1984 was always going to be a difficult year for me. I was an avid reader of the works of George Orwell and to my mind the world events leading up to that year all foretold the emergence of a Big Brother society or, realistically under the governance of Margaret Thatcher, a Big Old Grumpy Bag society. On a personal level it was also my 21st birthday year. It was bad enough leaving my teenage years as the thought dawned on me that I was expected to be a grown up. On my actual birthday I was on my sandwich year from Trent Poly and away from home. I reluctantly celebrated with a whole Fray Bentos steak and kidney pie sat on my bed in my digs.

Two dates of great potential magnitude came and went during 1997. The 12th of January was the foretold date from 1961 of the inauguration of the HAL 9000 computer. Late August of the same year saw the coming into consciousness of Skynet and the emergence of what would, from 1984, become the Terminator. I am glad that these critical dates did not materialise as it would have been quite a disruptive year albeit a rather interesting one.

The approach to the Millenium was a great opportunity for mischievous and downright malicious predictions of mayhem and madness. On the flip-side it also made a lot of people in the IT industry a tremendous amount of money. The Bug was all pervading in popular culture, governmental circulars and very much in the perception of anyone who owned or worked with a computer. The opportunities to sell any sort of reassurance or complex gadgetry were scandalous although at midnight on the last day of the 20th Century I do remember carefully keeping one eye on the display on the VCR with the other watching with amused horror as a drunken reveller tried to urinate up the trunk of the Plane tree outside our house simultaneously trying to keep his footing on the snow covered pavement and his other hand on a bottle of Bailey's Irish Cream. Not the best circumstances for that chap to be remembered for had the bug bitten at that time.

Next milestone of a date was 2003. My 40th birthday year. It was alright.

What to look forward to next?
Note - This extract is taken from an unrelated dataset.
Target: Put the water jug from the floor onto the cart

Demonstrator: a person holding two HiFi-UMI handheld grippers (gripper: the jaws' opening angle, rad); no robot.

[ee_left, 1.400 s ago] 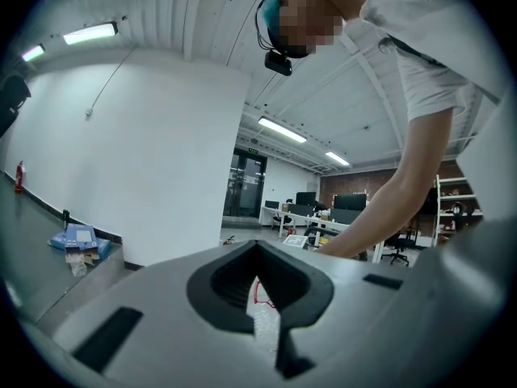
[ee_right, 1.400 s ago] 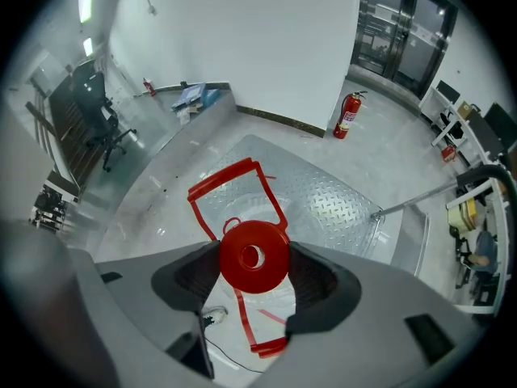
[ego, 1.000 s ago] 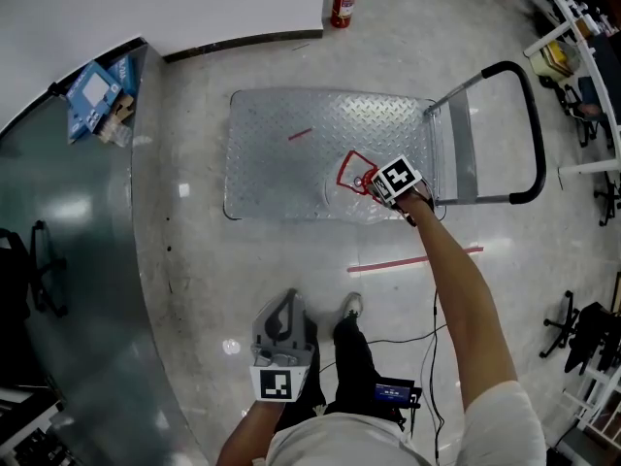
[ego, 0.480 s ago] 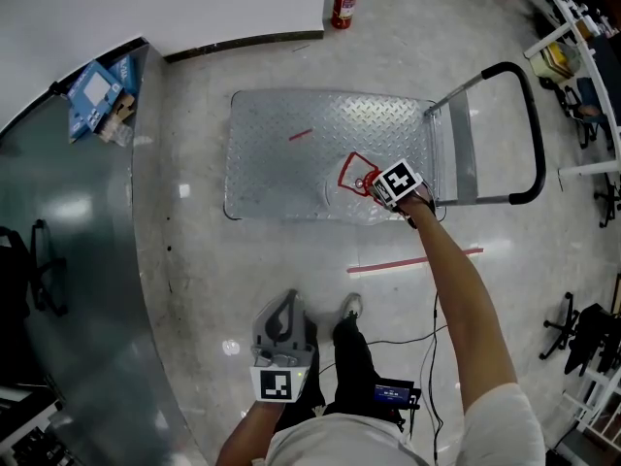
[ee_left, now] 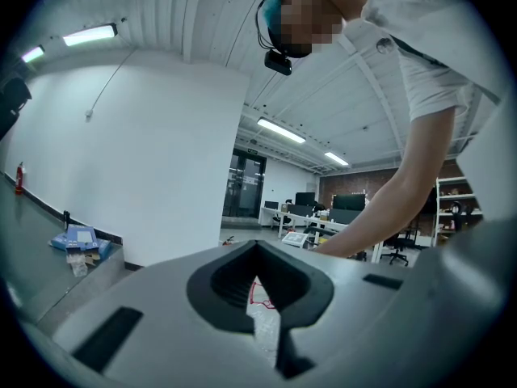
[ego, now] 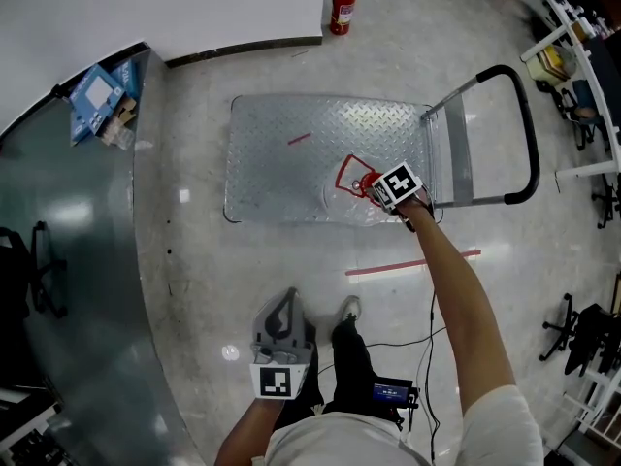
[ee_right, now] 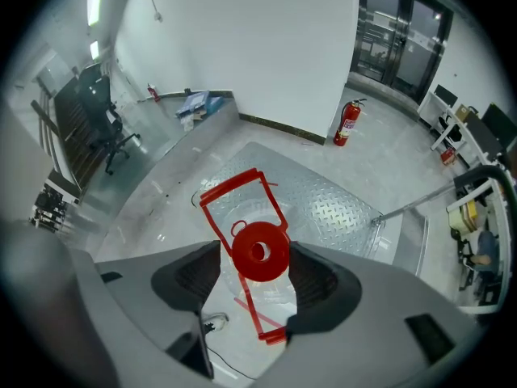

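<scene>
The clear water jug [ego: 347,194] has a red cap [ee_right: 260,251] and a red carry handle [ee_right: 238,196]. It stands upright at the near right part of the steel cart deck [ego: 281,163]; I cannot tell whether it rests there or hangs just above. My right gripper [ego: 373,184] is shut on the jug's neck, one jaw on each side of the cap [ego: 367,183]. My left gripper [ego: 284,304] hangs low by my legs, shut and empty, pointing away from the cart.
The cart's black push handle [ego: 529,134] rises on the right. A red fire extinguisher [ego: 343,3] stands by the far wall. A curved dark glass counter [ego: 68,260] with boxes [ego: 97,100] runs along the left. Red tape [ego: 412,262] and cables [ego: 393,343] lie on the floor.
</scene>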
Well, if I am at the laptop just after the Winter Solstice later this year I will be sure to congratulate Prof Cox on his strength of character in resisting going along with the hype and potential for cultist suicide and hysteria surrounding what the Mayans may or may not have thought would happen, assuming that they were not of course spaced out from a staple diet of beans and chocolate.

At this moment in real time I look forward to a period of a realisation of the need for peace and environental responsibility for all or at least to get us to 2015 when, on the basis of the predictions of Robert Zemeckis and others, we will all have a hoverboard of our own and we can really get back to the future.